Rebecca Milburn Lo Hon Yun

Human immunodeficiency virus (HIV) is a member of the retrovirus family, it is responsible to the disease acquired immunodeficiency syndrome (AIDS). With this disease, the immune system of the patient begins to fail, leading to life-threatening opportunistic infections. HIV can be transferred mainly by body fluids: blood, semen, vaginal fluid, pre-ejaculate or breast milk. HIV is present in both free virus particles and virus with infected immune cells.

Morphology of HIV

This is a computer generated image, the big object is a human CD4+ white blood cell while the small spots on its surface an spiky blue objects in the foreground represent HIV particles. Outside of a human cell, HIV exists as roughly spherical particles (sometimes called virions). The surface of each particle is studded with lots of little spikes.

An HIV particle is around 100-150 billionths of a metre in diameter. That's about the same as:

  • 4 millionths of an inch
  • one twentieth of the length of an E. coli bacterium
  • one seventieth of the diameter of a human CD4+ white blood cell.
HIV particles are much smaller than bacteria, so cannot be seen through an ordinary microscope. They can been seen through an electron microscope. HIV particles surround themselves with a coat of fatty material known as the viral envelope (or membrane). Projecting from this are around 72 little spikes, which are formed from the proteins gp120 and gp41. Just below the viral envelope is a layer called the matrix, which is made from the protein p17.

HIV life cycle

1. Entry

HIV is only capable of replicating inside of human cells. The process typically begins when a virus particle bumps into a cell that carries on its surface a special protein called CD4. The spikes on the surface of the virus particle stick to the CD4 and allow the viral envelope to fuse with the cell membrane. The contents of the HIV particle are then released into the cell, leaving the envelope behind.

2. Reverse Transcription and Integration

When the HIV enters the cell, HIV enzyme reverse transcrptase converts the viral RNA into DNA. Once inside the cell, the HIV enzyme reverse transciptase converts the viral RNA into DNA, which is compatible with human genetic material. This DNA is transported to the cell's nucleus, where it is spliced into the human DNA by the HIV enzyme integrase. Once integrated, the HIV DNA is known as provirus.

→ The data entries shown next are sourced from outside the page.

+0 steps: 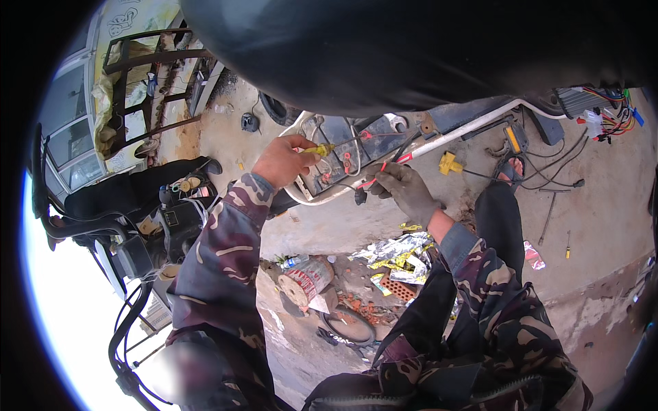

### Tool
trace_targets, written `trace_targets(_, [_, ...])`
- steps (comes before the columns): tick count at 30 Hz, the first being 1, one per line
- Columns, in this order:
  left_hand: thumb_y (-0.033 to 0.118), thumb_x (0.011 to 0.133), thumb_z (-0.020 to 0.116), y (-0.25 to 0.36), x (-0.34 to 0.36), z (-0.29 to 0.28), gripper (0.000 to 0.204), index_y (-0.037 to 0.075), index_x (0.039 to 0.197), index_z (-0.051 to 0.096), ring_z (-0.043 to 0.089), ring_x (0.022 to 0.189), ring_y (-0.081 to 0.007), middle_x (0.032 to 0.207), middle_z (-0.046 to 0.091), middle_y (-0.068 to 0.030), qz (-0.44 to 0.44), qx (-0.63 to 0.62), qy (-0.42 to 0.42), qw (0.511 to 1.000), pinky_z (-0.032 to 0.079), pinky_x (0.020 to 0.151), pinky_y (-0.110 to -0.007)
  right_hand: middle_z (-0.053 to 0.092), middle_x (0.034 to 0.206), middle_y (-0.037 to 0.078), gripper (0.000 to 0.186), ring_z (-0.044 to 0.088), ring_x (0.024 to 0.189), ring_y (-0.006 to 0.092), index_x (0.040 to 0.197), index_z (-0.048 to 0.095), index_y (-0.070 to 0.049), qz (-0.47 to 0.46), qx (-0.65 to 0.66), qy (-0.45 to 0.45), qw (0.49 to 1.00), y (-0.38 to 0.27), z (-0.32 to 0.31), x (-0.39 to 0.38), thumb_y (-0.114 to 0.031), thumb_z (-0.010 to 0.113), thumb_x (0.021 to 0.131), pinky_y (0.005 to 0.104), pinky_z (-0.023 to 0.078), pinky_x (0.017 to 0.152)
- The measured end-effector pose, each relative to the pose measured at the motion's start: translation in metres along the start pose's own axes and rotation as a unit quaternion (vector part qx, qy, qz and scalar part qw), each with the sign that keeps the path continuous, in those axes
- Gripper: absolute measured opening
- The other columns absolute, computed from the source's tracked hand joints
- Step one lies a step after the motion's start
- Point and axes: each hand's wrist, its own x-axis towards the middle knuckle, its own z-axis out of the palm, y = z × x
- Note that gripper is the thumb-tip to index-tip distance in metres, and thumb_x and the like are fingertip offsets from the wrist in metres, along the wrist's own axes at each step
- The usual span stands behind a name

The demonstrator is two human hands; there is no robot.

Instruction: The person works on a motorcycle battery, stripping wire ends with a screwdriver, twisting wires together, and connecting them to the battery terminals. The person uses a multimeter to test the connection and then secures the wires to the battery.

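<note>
Screwdriver (pixel 319 149), yellow-handled: above the white-edged frame (pixel 473 126), shaft angled toward a red connector (pixel 367 135), perhaps to bring the tip close. Red lead (pixel 368 183): over the frame's near edge, apparently pinched to keep it steady. Wrench (pixel 395 122): laid flat on the frame, likely for easy reach. Yellow plug (pixel 449 163): on the ground (pixel 589 219), right of the frame. Left hand (pixel 279 163), bare: fingers closed around the screwdriver's handle. Right hand (pixel 411 194), gloved: thumb and fingertips drawn together on the red lead, exact hold partly hidden.

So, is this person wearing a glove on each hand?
No, a grey glove covers the right hand, but the left hand, gripping a yellow-handled tool, is bare.
</note>
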Motion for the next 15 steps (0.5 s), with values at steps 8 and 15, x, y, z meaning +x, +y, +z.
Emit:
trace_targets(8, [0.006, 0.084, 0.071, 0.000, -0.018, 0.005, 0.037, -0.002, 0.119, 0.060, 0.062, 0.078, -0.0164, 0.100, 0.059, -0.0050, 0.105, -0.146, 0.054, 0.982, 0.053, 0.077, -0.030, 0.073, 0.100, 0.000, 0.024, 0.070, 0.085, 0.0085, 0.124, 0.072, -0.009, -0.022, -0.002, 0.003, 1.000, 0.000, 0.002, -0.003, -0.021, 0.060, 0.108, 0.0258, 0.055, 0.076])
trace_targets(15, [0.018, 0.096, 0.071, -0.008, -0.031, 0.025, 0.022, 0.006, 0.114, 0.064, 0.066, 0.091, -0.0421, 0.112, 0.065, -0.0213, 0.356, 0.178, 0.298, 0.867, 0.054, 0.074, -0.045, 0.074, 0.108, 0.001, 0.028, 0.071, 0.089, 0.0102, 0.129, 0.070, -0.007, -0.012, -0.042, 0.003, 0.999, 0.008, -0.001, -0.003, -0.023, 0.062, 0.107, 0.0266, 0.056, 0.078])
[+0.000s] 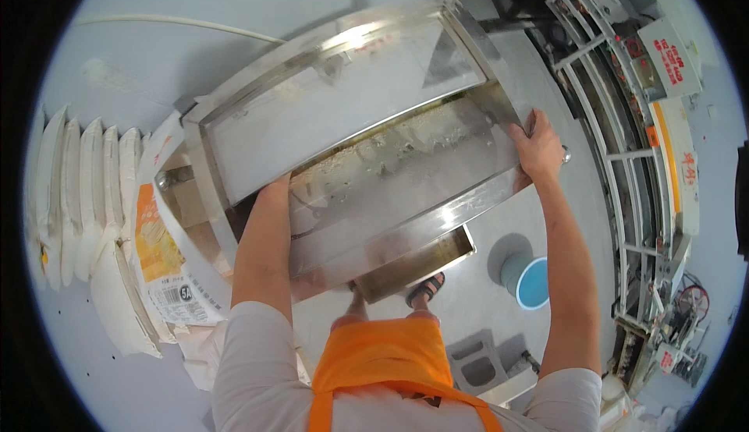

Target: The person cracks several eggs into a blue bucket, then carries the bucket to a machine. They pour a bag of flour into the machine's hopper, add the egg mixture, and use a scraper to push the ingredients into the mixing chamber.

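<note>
In front of me is a large stainless-steel frame (pixel 207 190) with a pale, smooth panel (pixel 328 104) in its far half. Across the near half lies a shiny metal panel (pixel 406 175), with whitish, crumbly residue and wet-looking spots along its far side. My right hand (pixel 538 147) is closed round the panel's right end, thumb toward the top. At the panel's left end, my left hand (pixel 275 187) reaches over the edge into a dark gap. Its fingers are hidden there, so their grip does not show.
Below the frame sits an open metal drawer-like tray (pixel 417 264), close to my feet. A light-blue bucket (pixel 527 280) stands on the floor at right. Stacked white sacks (pixel 86 175) and a printed sack (pixel 168 253) are at left. A metal rack (pixel 616 151) runs along the right.
</note>
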Demonstrator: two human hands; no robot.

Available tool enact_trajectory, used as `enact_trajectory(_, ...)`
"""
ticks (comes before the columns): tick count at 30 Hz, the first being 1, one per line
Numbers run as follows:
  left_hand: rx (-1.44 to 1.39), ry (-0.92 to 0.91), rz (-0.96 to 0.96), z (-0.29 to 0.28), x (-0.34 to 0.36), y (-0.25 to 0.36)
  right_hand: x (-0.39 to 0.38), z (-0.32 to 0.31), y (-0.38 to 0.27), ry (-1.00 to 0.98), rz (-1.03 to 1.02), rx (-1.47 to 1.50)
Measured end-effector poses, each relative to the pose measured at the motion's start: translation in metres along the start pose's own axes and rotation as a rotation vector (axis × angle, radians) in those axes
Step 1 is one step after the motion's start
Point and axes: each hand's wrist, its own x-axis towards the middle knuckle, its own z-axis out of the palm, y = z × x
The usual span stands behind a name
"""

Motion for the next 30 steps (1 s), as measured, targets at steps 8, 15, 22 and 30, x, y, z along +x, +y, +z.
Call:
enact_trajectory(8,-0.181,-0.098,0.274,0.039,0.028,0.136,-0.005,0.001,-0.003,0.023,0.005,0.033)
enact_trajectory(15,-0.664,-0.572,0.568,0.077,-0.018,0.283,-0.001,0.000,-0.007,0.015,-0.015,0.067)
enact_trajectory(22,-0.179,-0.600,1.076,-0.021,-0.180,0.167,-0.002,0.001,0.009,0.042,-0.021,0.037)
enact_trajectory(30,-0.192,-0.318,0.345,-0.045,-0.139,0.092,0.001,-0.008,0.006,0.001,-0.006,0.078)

This electron microscope photo shows newly formed HIV particles budding from a human cell

HIV provirus may lie dormant within a cell for a long time. But when the cell becomes activated, it treats HIV genes in much the same way as human genes. First it converts them into messenger RNA (using human enzymes). Then the messenger RNA is transported outside the nucleus, and is used as a blueprint for producing new HIV proteins and enzymes.

3. Assembly, Budding and Maturation

 The messenger RNAs produced by the cells contain all the genetic material for the HIV. Among the strands of messenger RNA produced by the cell are complete copies of HIV genetic material. The RNA come together with newly synthesized HIV proteins and enzymes to form new viral particles, which are then released from the cell. The enzyme protease plays a vital role at this stage of the HIV life cycle by cutting up long strands of protein into smaller pieces, which are used to construct mature viral cores. The newly matured HIV particles are ready to infect another cell and begin the replication process all over again. In this way the virus quickly spreads through the human body. And once a person is infected, they can pass HIV on to others in their bodily fluids.

The Disease and it’s effects

HIV mainly infects important cells in the human immune system like the helper cells, macrophages and dendritic cells. HIV infection leads to low levels of CD4+ T cells through three main mechanisms. Firstly, direct viral killing of infected cells; secondly, increased rates of apoptosis in infected cells; and thirdly, killing of infected CD4+ T cells by CD8 cytotoxic lymphocytes that recognize infected cells. As the CD4+T cell numbers decline below a critical level, cell-mediated immunity is lost, and the body becomes progressively more susceptible to opportunistic infections.

People infected with HIV eventually develop AIDS. These people usually die from opportunistic infections associated with the progressive failure of the immune system. Without treatment, nine out of ten people progress with AIDS after about 10-15 years.  Many progress much sooner. Treatment with anti-retrovirals increases the life expectancy of people infected with HIV. Even after HIV has progressed to diagnosable AIDS, the average survival time with antiretroviral therapy (as of 2005) is estimated to be more than 5 years. Without antiretroviral therapy, death normally occurs within a year. It is hoped that current and future treatments may allow HIV-infected individuals to achieve a life expectancy approaching that of the general public.

*Disclaimer - This report was written by a student participaring in a microbiology course at the Missouri University of Science and Technology. The accuracy of the contents of this report is not guaranteed and it is recommended that you seek additional sources of information to verify the contents.